§ **WHAT TO PRODUCE**:
Go through the listing below and state how many lines hold the word "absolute", giving only the number.

=== Begin Enclosure ===

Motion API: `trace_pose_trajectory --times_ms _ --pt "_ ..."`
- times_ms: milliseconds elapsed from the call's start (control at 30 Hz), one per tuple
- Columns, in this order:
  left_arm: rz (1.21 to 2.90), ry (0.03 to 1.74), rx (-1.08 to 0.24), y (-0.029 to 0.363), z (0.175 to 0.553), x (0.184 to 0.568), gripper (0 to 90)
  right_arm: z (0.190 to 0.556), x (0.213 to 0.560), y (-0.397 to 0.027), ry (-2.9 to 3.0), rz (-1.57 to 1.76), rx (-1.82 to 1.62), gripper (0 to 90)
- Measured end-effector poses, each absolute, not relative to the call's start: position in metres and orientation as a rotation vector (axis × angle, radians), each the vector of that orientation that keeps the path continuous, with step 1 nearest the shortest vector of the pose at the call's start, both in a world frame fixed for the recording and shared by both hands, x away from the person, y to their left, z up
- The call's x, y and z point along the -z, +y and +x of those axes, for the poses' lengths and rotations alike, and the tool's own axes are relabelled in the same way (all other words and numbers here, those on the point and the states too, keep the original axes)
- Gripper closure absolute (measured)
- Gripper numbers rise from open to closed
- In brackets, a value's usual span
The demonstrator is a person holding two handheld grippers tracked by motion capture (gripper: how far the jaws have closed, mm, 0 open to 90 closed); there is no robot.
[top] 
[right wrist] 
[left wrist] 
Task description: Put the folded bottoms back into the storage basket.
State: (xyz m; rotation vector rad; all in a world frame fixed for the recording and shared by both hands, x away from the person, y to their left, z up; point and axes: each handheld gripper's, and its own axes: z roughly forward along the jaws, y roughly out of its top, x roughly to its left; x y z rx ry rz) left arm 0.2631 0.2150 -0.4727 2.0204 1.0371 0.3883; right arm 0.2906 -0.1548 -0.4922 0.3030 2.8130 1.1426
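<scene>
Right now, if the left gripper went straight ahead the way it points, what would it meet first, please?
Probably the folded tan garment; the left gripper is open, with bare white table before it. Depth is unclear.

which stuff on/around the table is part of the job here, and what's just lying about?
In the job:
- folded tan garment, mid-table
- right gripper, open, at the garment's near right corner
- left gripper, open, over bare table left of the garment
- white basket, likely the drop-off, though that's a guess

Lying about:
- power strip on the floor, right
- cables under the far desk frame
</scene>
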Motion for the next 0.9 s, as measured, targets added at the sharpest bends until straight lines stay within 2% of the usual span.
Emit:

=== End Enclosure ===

§ **SOLUTION**:
2